8.4. Right to erasure
There is no current specific 'right to erasure' currently given to individuals under Australian privacy law. However, there are obligations imposed on the entity to provide access to and correct personal information, together with an obligation to keep the information collected current. Also, as noted above, under APP 11.2, the entity is obliged to delete or de-identify personal information (whether or not requested by the individual to do so) once it has been used for the notified purpose(s) of collection and is no longer required by law to be kept in an identifiable form. Also, the announced changes include considering the introduction of such a right.
8.5. Right to object/opt-out
The right to request not to receive direct marketing and to not have the individual's personal information disclosed or used for direct marketing is covered under APP 7.6. Also, any personal information collected under consent (e.g., sensitive information or personal information wrongly collected with consent) will be subject to the individual withdrawing their consent to further processing.
8.6. Right to data portability
Currently, there is no general 'right to data portability' under Australian privacy law, although there is the right to access the personal information held about one by an APP entity.
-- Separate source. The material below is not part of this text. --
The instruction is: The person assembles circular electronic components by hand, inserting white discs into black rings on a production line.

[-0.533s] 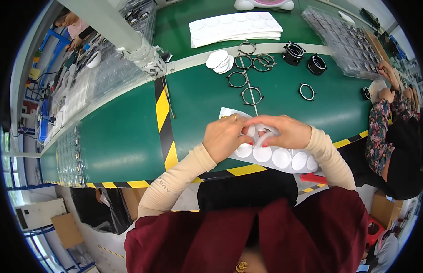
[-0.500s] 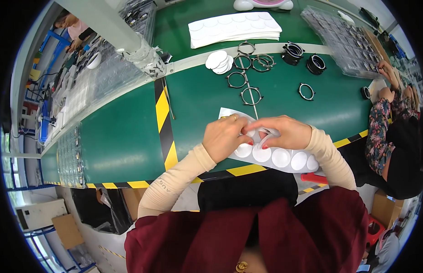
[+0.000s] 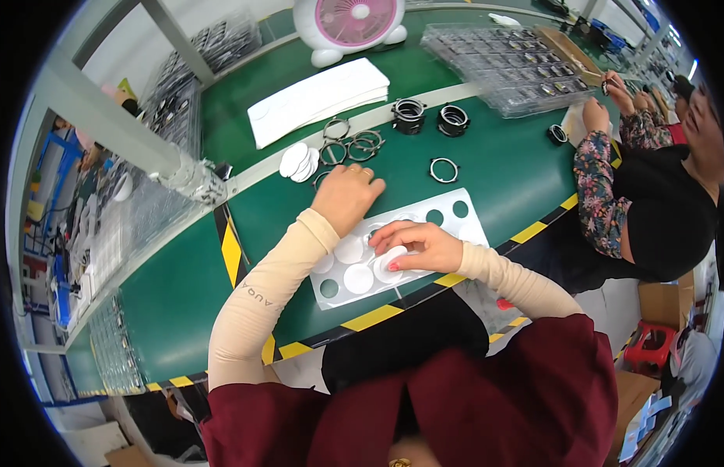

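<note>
A white sheet with round cut-outs [image 3: 463,227] lies on the green table in front of me, several of its circles gone and green showing through. Over it, my right hand [image 3: 428,247] pinches a white round disc [image 3: 391,265] between thumb and fingers. My left hand [image 3: 348,196] is beyond the sheet's far left side, over the thin dark rings [image 3: 333,153], partly covering one of them. Its fingertips are mostly hidden, so its grip does not show. A small pile of white discs [image 3: 298,162] lies just left of the rings.
A stack of white sheets [image 3: 319,101] lies behind the rings. Thicker black rings [image 3: 409,117] and a single ring [image 3: 444,170] stand to the right. Further off are a pink-white fan [image 3: 354,23] and a clear parts tray [image 3: 510,70]. A co-worker's arm [image 3: 599,187] is at right.
My hands have parted: the left has gone to the rings, while the right now holds a disc over the sheet. The sheet now lies flat with open holes. The view has shifted right.
</note>
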Demonstrator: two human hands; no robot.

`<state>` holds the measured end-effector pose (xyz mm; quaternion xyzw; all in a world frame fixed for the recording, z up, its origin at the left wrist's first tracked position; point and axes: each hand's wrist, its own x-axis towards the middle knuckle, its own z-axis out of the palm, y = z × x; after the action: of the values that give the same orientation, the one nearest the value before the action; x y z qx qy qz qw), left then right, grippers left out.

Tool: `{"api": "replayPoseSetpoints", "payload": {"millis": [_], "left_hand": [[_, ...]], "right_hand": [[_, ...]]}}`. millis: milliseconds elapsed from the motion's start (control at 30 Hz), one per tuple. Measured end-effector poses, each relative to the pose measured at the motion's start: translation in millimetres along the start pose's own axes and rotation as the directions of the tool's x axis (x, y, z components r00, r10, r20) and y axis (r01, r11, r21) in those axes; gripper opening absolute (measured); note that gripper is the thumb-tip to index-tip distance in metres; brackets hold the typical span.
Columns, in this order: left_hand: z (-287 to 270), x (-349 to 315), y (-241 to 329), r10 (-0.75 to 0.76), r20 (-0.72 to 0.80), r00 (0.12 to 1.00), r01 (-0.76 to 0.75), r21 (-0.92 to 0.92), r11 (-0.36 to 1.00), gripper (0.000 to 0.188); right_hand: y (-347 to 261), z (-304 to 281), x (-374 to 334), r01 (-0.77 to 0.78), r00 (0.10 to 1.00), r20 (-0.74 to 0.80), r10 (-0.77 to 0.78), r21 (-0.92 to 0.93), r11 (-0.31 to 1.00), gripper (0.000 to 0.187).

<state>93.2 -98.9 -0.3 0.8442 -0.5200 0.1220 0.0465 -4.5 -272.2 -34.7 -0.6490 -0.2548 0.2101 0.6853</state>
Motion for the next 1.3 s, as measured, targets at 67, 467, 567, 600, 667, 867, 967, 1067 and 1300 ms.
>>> {"api": "replayPoseSetpoints", "payload": {"millis": [67, 467, 567, 600, 667, 867, 967, 1067, 1300], "left_hand": [[1, 0, -7, -0.055, 0.036, 0.998, 0.053, 0.045, 0.998, 0.011], [-25, -43, -26, -0.646, 0.233, 0.727, 0.567, -0.735, 0.372, 0.013], [-30, -59, -18, -0.471, 0.61, 0.637, 0.495, -0.792, -0.356, 0.011], [-26, -64, -13, -0.448, 0.596, 0.667, 0.367, -0.786, -0.498, 0.011], [-19, -74, -9, -0.399, 0.553, 0.731, 0.185, -0.725, -0.664, 0.02], [-12, -86, -2, -0.458, 0.406, 0.791, -0.173, -0.569, -0.804, 0.05], [-10, -77, -2, -0.445, 0.379, 0.811, -0.27, -0.433, -0.86, 0.064], [-6, -82, -5, -0.481, 0.337, 0.809, -0.341, -0.397, -0.852, 0.064], [-2, -91, -3, -0.496, 0.302, 0.814, -0.372, -0.385, -0.845, 0.063]], "right_hand": [[1, -2, 2, -0.003, 1.0, -0.018, 0.003, 0.004, 1.0, 0.021], [-42, -20, 102, 0.284, 0.882, -0.392, -0.263, -0.004, 0.959, 0.022], [-30, -20, 119, 0.253, 0.885, -0.418, -0.205, 0.063, 0.965, 0.021], [-25, -15, 124, 0.318, 0.855, -0.465, -0.229, 0.122, 0.94, 0.017], [-19, -8, 124, 0.321, 0.847, -0.485, -0.216, 0.144, 0.936, 0.017], [-15, 6, 120, 0.228, 0.869, -0.489, -0.076, 0.258, 0.939, 0.017], [-14, 5, 111, 0.145, 0.884, -0.466, 0.048, 0.371, 0.917, 0.02], [-16, 15, 113, 0.065, 0.897, -0.421, 0.136, 0.429, 0.901, 0.021], [-14, 20, 113, 0.014, 0.903, -0.399, 0.159, 0.399, 0.917, 0.023]]}}
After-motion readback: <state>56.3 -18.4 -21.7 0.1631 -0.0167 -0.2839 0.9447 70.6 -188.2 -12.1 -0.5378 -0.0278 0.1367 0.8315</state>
However, the CDR regime does impose a data portability requirement for certain specified 'consumer data.'
8.7. Right not to be subject to automated decision-making
There is currently no right provided under Australian privacy law to request not to be subject to automatic decision-making unless such results in discrimination, in which case there are possible actions under legislation other than privacy legislation.
8.8. Other rights
The right to not identify oneself when dealing with an APP entity (i.e., deal anonymously), unless impracticable or required by law, is covered by APP 2.
9. Penalties
The Privacy Commissioner has the ability to impose enforceable undertakings, award compensation/reimburse costs and damages, seek to impose a fine, and/or publish public determinations/decisions specifying full details of the infringement (in the case of a complaint) and the results of the Privacy Commissioner's investigation.
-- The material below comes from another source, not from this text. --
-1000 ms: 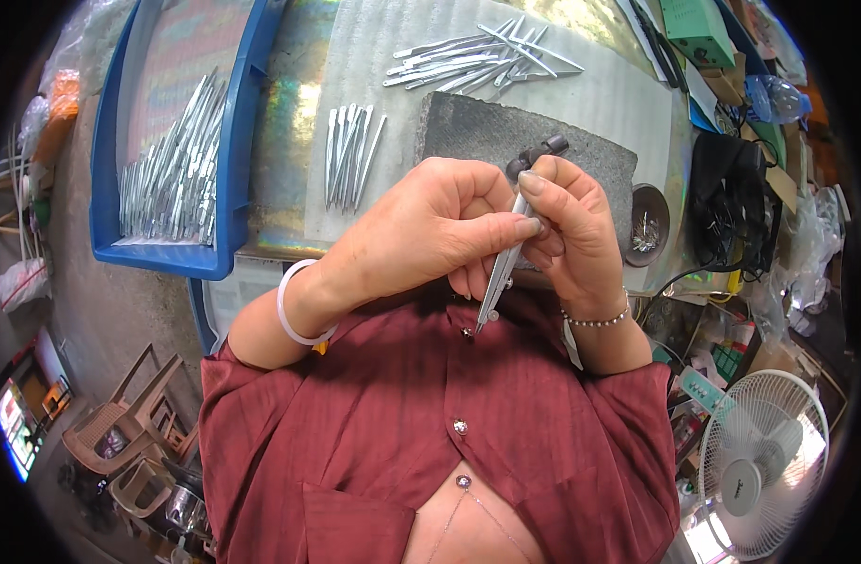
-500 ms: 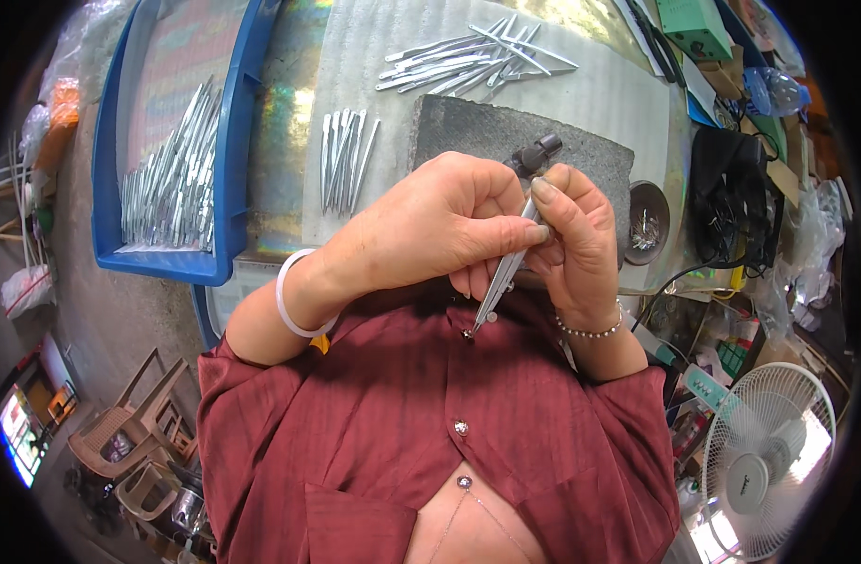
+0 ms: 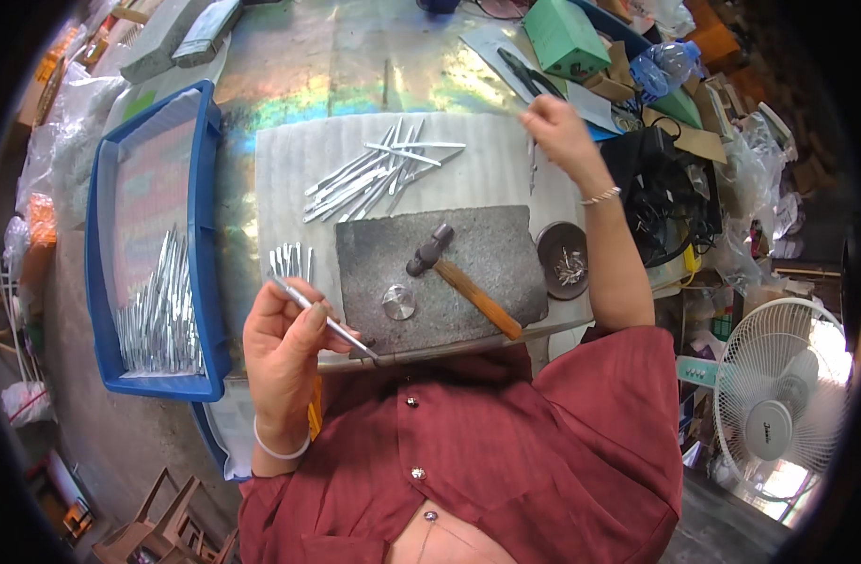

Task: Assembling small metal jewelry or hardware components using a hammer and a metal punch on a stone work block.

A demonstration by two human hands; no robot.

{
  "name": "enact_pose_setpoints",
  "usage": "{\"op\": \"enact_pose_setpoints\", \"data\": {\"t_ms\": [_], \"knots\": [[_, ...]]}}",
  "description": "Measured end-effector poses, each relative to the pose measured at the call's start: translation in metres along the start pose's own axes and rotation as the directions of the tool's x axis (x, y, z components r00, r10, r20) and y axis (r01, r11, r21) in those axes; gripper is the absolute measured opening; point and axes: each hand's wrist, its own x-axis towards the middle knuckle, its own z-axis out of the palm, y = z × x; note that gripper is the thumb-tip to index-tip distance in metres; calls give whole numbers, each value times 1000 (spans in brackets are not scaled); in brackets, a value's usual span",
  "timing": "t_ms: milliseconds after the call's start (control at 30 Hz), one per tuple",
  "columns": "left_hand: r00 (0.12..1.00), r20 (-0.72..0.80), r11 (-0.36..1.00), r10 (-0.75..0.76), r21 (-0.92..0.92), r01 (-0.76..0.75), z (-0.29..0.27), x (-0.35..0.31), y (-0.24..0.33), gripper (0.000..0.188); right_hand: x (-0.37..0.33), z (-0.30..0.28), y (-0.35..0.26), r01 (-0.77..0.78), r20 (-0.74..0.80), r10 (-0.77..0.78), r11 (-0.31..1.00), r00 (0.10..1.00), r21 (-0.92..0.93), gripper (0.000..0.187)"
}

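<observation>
At the near left of the slab, my left hand (image 3: 287, 340) is closed around a slim silver metal strip (image 3: 325, 320), which slants down to the right. My right hand (image 3: 560, 132) reaches to the far right, its fingers pinched together beside black-handled pliers (image 3: 524, 70). A thin dark piece (image 3: 532, 169) shows just below those fingers; whether they grip it is unclear. On the dark stone slab (image 3: 374, 254) lie a hammer (image 3: 468, 293) with a wooden handle and a round silver disc (image 3: 398, 302). A loose pile of silver strips (image 3: 374, 179) rests beyond the slab.
A blue tray (image 3: 214, 235) at the left holds many upright-leaning strips. Several more strips (image 3: 291, 260) lie beside the slab. A dark bowl (image 3: 548, 254) contains small metal bits. Farther right are a green box (image 3: 564, 39), a plastic bottle (image 3: 663, 68), a black bag (image 3: 651, 197) and a fan (image 3: 778, 399).
My hands have parted from holding metal strips together. My left hand moved left with a strip; my right hand went far to the right. The hammer, disc and slab are now uncovered.
</observation>
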Motion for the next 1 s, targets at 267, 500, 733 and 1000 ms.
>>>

The ultimate sanctions available to the OAIC/Privacy Commissioner are:
- to apply to the court to have a fine of up to the greater of AUD 50 million (approx. $33 million) and 30% of revenue for the period of the breach or 12 months (whichever is longer) for entities and AUD $2.5 million (approx. $1.6 million) for individuals imposed for a serious breach or repeated breaches of the APPs; and
- enforceable undertakings requiring the APP entity to remediate its technology/IT, data handling, and cyber security (whatever it takes) in order to ensure compliance with privacy law/the APPs.
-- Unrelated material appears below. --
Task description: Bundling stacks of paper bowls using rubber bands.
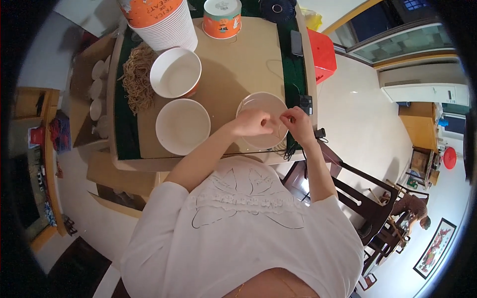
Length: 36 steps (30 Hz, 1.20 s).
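Observation:
Both hands are over the mouth of a white paper bucket at the table's near right. My left hand is closed at its left side, fingers curled and slightly blurred; what they hold, if anything, is hidden. At the right rim my right hand pinches a thin tan string, which hangs down in front of the bucket's inside. Two more open white buckets, one nearer and one farther, stand to the left. Beside them lies a tangled heap of tan strings.
A tall stack of nested orange and white buckets leans at the far left. A decorated orange and green bucket stands at the back. A phone and black cables lie along the right edge. Left of the table is a carton with white cups.

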Available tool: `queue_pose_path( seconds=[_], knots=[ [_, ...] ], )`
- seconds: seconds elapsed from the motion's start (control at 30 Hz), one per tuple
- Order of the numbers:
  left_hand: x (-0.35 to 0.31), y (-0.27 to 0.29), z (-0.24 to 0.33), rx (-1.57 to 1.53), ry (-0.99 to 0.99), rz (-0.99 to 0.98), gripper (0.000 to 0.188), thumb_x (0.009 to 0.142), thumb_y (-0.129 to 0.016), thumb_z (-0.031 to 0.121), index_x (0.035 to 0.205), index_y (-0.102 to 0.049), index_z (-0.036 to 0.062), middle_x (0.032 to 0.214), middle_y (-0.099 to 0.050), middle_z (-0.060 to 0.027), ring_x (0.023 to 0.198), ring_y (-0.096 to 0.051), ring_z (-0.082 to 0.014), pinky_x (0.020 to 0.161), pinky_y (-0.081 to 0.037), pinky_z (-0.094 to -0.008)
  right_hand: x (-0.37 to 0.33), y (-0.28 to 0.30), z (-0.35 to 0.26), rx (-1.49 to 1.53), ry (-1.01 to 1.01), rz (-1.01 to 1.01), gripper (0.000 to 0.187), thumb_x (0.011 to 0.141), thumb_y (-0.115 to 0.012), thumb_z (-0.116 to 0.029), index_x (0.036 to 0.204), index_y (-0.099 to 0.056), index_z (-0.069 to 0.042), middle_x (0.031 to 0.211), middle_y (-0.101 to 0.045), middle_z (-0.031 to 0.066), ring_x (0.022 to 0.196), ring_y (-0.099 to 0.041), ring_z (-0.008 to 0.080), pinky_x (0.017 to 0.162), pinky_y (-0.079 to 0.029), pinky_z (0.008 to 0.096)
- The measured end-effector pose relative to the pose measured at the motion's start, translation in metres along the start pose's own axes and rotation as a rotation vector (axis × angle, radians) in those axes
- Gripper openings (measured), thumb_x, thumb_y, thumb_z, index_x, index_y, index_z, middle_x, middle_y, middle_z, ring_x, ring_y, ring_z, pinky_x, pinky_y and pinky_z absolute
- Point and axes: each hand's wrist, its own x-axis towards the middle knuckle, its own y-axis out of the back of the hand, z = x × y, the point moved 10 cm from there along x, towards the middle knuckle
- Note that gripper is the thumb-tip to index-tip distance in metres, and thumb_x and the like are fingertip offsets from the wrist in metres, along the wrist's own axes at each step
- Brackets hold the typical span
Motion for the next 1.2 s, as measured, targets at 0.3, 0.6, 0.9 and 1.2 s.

The OAIC may also request information from an entity regarding its compliance with the NDB scheme (see Section on data breach notification above) following an actual or suspected data breach of that entity.
9.1 Enforcement decisions
The OAIC case against Facebook seeking to levy fines under the Privacy Act is the first such 'enforcement' action taken by the OAIC in respect of penalties that can be sought to be imposed by the OAIC for a serious invasion or repeated invasions of privacy (i.e., breaches of the APPs). The OAIC sought to impose up to the then AUD 1.9 million (approx. $1.22 million) fine in relation to each of the individuals impacted by the alleged serious invasion of privacy resulting from the Cambridge Analytica activities. In Australia, this is a group of 320,000 individuals, and even if only a token fine per person is applied by the court, it will be a significant amount of money.
Prevailing 'wisdom' was that the fine would be applied to the activity or incident as a whole (i.e., almost irrespective of the number of individuals impacted). That is, up to AUD 1.9 million (approx. $1.22 million) in total, not up to AUD 1.9 million times 320,000 affected individuals.